To do =>
In the records below, find every line that contains "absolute" and list it.

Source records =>
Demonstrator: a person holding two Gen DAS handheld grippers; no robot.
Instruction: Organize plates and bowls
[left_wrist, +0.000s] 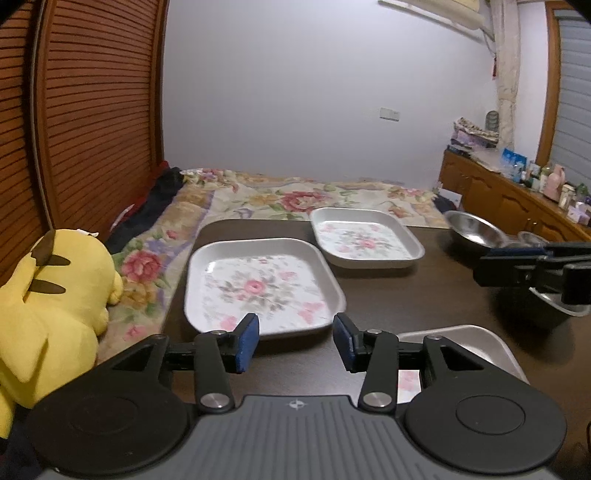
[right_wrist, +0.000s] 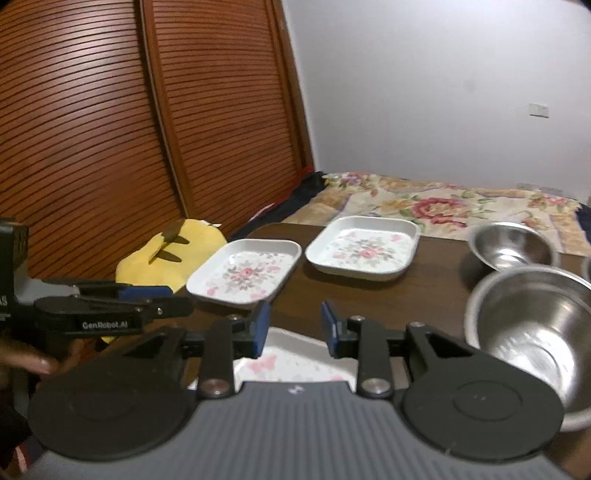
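Note:
Three square white plates with a pink flower pattern lie on the dark table (left_wrist: 406, 295). One plate (left_wrist: 262, 288) lies just beyond my left gripper (left_wrist: 295, 343), whose jaws stand open with nothing between them. A second plate (left_wrist: 365, 240) sits farther back. The third plate (right_wrist: 295, 363) lies under my right gripper (right_wrist: 295, 328), which is open and holds nothing. A big steel bowl (right_wrist: 532, 325) stands at the right, with a smaller steel bowl (right_wrist: 513, 247) behind it. Each gripper shows in the other's view: the right gripper (left_wrist: 495, 264) and the left gripper (right_wrist: 166, 300).
A yellow plush toy (left_wrist: 55, 302) sits off the table's left edge on a bed with a flowered blanket (left_wrist: 295, 195). Wooden louvred doors (right_wrist: 110, 129) stand at the left. A cluttered wooden sideboard (left_wrist: 498, 199) runs along the right. A hand (right_wrist: 29, 362) holds the left gripper.

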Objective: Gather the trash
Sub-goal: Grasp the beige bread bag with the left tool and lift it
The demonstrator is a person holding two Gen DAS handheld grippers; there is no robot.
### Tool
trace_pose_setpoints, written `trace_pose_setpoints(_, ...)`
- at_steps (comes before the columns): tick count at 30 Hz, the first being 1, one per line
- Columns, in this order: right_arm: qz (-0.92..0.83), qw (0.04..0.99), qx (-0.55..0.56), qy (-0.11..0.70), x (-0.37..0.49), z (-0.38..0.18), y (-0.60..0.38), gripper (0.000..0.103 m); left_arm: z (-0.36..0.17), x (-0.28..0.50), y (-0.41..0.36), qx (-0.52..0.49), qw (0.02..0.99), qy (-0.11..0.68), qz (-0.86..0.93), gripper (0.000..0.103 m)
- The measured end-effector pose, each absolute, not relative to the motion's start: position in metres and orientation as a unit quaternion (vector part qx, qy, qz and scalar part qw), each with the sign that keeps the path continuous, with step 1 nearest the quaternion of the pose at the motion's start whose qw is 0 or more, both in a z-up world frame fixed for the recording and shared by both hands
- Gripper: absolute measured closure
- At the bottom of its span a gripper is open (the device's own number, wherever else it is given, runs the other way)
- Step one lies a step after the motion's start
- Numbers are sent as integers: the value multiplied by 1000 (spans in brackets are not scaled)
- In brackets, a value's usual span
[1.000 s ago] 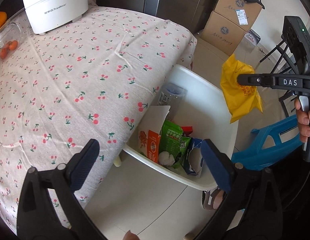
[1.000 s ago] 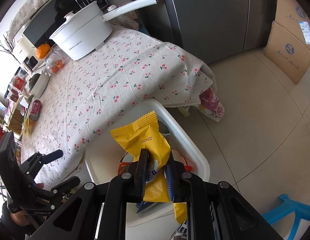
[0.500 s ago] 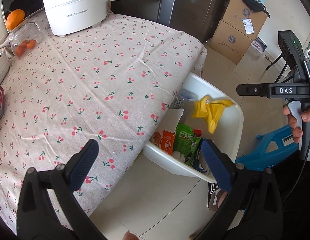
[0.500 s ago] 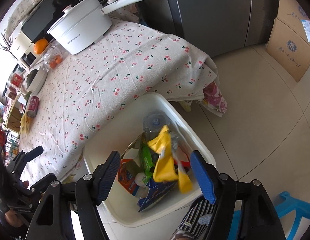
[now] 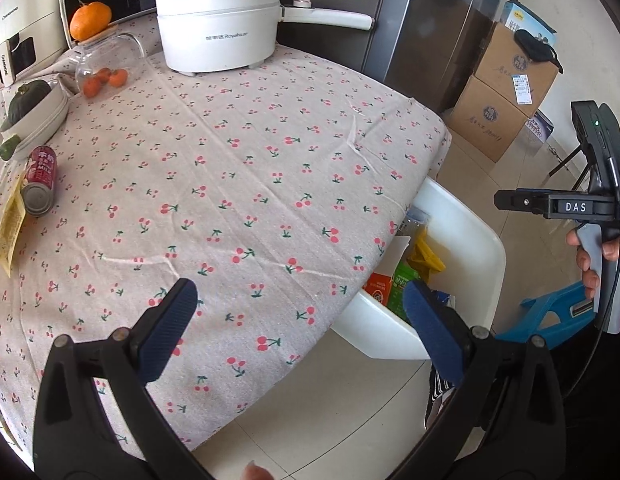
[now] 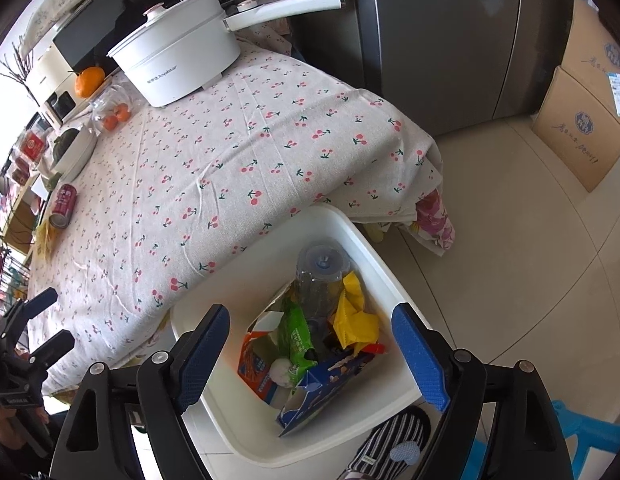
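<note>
- We hold the right gripper (image 6: 311,354) with its jaws spread wide and empty, hanging directly over the white bin (image 6: 349,224) at the lower centre of the right wrist view.
- Between those jaws we look down on the trash in the bin: a crumpled yellow wrapper (image 6: 353,320), a green packet (image 6: 296,334), a blue carton (image 6: 323,388), an orange-and-white box (image 6: 256,364) and a clear plastic bottle (image 6: 321,276).
- Our left gripper (image 5: 300,330) is likewise wide open with nothing in it, low in its own frame over the near edge of the worktop (image 5: 246,168).
- The remaining trash, as we judge it, lies at the far left of the left wrist view: a red can (image 5: 40,180) on its side and a yellow packet (image 5: 8,226) just beside it, well apart from the bin.
- The can looks thin-walled, light and smooth; we would close across the middle of its round body, gently, since it may roll or dent.
- The packet is flat, soft film; we would pinch a free edge rather than its face.
- The white pot (image 5: 218,24), glass jar (image 5: 106,64) and orange (image 5: 90,20) at the upper left look like things to keep.
</note>
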State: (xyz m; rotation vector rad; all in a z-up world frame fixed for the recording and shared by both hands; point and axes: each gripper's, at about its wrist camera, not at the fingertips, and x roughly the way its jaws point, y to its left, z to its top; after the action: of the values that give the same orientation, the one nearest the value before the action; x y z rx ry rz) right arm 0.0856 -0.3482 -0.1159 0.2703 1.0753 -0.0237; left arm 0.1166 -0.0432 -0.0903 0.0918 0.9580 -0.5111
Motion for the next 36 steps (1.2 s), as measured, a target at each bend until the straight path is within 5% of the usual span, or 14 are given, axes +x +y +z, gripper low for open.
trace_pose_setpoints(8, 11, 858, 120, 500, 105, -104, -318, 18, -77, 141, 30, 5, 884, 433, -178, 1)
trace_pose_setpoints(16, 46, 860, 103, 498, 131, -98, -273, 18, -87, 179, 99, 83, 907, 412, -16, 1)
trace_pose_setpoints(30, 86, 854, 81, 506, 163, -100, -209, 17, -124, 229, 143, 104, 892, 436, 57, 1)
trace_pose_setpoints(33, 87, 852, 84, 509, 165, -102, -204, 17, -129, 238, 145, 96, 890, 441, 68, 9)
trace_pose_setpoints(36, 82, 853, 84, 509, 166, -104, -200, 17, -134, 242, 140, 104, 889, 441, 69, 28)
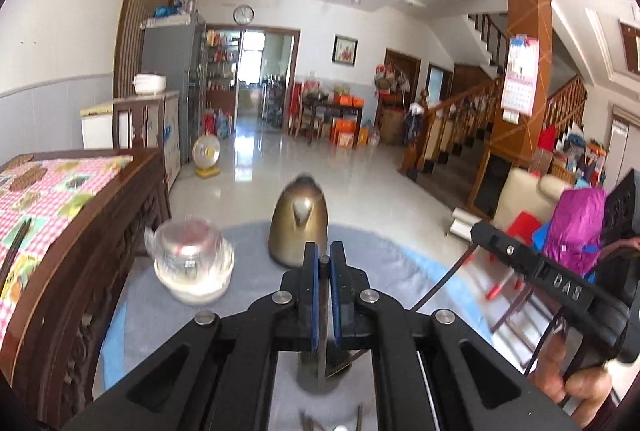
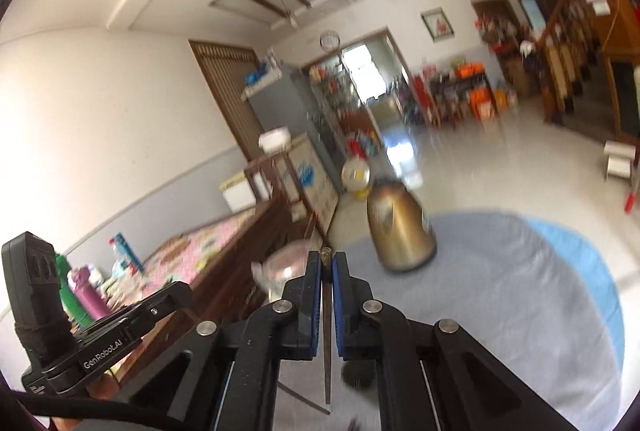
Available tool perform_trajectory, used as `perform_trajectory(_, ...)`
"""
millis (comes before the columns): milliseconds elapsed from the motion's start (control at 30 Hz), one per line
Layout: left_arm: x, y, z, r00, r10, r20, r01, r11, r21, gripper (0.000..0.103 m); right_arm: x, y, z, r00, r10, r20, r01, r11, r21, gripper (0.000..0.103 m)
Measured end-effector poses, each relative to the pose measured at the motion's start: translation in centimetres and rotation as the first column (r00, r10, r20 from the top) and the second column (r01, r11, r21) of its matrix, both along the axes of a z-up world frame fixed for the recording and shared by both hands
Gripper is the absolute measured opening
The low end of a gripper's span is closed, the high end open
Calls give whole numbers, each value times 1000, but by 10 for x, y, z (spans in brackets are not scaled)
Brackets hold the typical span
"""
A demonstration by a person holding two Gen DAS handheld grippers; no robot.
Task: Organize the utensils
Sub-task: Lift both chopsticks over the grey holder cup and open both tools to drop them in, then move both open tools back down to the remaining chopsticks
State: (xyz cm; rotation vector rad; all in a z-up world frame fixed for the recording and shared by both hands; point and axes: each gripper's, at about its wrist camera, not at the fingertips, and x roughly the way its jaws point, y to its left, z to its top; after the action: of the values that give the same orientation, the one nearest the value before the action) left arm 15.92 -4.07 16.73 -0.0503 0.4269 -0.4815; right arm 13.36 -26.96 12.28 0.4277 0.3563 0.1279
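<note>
blurred kettle (image 2: 401, 230), glass teapot (image 1: 191, 261)

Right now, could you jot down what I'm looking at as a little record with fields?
Setting: round table with a pale blue cloth, in a large tiled room
Left tool: shut on a thin chopstick
Right tool: shut on a dark chopstick
Holder: metal cup below the left tool
Kettle: bronze kettle, upright on the table
Glassware: clear glass teapot, left of the kettle

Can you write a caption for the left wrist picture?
Left gripper clamps a thin dark chopstick above a metal cup, facing a brass-coloured kettle.
</note>
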Motion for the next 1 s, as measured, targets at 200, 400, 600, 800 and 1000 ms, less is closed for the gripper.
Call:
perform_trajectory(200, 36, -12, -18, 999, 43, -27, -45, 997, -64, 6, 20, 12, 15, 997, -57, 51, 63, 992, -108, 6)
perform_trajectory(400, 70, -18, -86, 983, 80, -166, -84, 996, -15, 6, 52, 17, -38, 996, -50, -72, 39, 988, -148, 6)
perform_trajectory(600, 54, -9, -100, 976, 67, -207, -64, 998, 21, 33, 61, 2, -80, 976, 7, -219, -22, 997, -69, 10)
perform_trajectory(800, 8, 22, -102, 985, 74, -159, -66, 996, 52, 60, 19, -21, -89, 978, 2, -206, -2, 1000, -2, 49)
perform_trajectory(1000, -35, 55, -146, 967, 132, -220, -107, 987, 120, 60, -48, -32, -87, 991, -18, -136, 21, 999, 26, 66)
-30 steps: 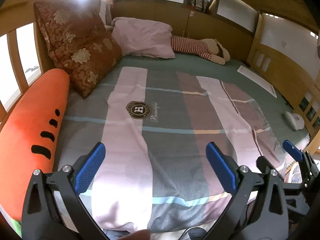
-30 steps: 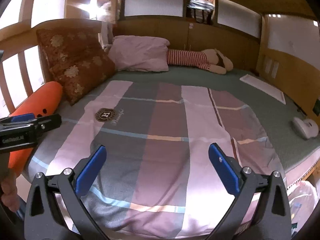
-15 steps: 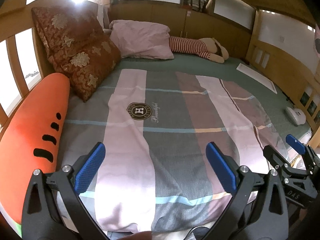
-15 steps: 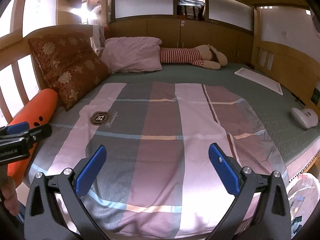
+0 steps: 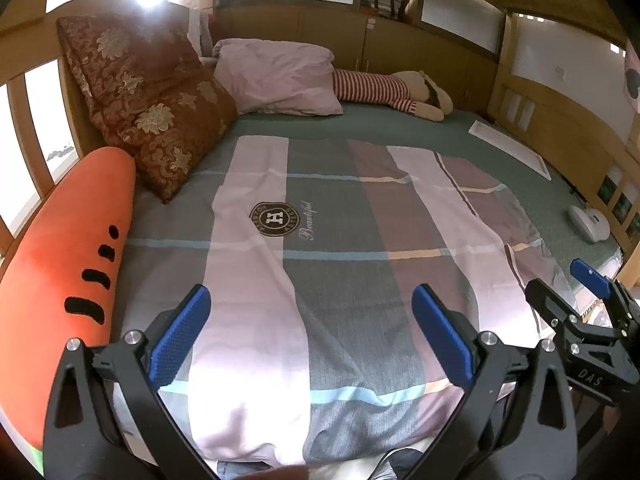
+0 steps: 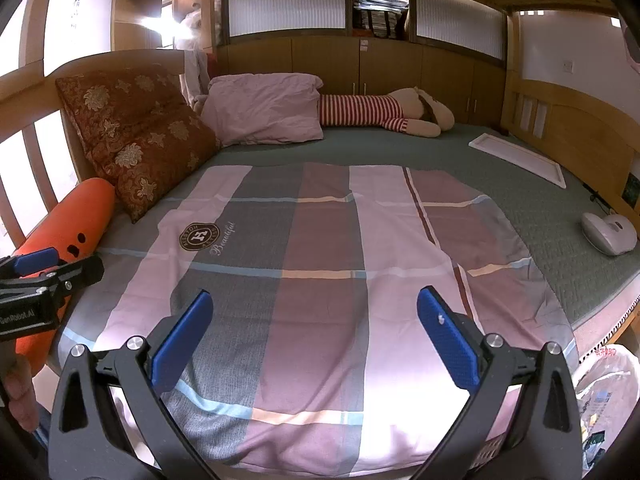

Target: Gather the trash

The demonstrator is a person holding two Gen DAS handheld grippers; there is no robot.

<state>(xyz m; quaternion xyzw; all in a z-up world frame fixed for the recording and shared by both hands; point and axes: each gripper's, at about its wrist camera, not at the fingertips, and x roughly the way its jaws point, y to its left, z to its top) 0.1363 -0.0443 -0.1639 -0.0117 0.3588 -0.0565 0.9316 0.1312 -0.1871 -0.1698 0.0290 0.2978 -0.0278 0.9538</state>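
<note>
Both grippers hover above the near edge of a bed covered by a striped pink and grey blanket (image 5: 320, 264). My left gripper (image 5: 312, 336) is open and empty; it also shows at the left edge of the right wrist view (image 6: 48, 276). My right gripper (image 6: 316, 340) is open and empty; it also shows at the right edge of the left wrist view (image 5: 580, 320). A clear plastic bag with trash (image 6: 604, 392) sits on the floor at the bed's near right corner. No loose trash shows on the blanket.
An orange carrot plush (image 5: 68, 264), a red floral cushion (image 5: 148, 104) and a pink pillow (image 5: 280, 76) line the left and far side. A striped plush toy (image 5: 392, 92), a flat white board (image 6: 520, 152) and a white device (image 6: 608, 232) lie on the green mattress.
Both grippers have drawn back and risen a little, so more of the bed and wall shows. Both stay open and empty.
</note>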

Output =>
- The measured end-effector pose, each absolute, not relative to the motion's start: position in metres and orientation as a unit quaternion (vector part qx, qy, qz and scalar part qw), each with the sign that keeps the path continuous, with step 1 nearest the quaternion of the pose at the motion's start whose qw is 0 or more, both in a z-up world frame fixed for the recording and shared by both hands
- Gripper: absolute measured closure
Gripper is the absolute measured opening

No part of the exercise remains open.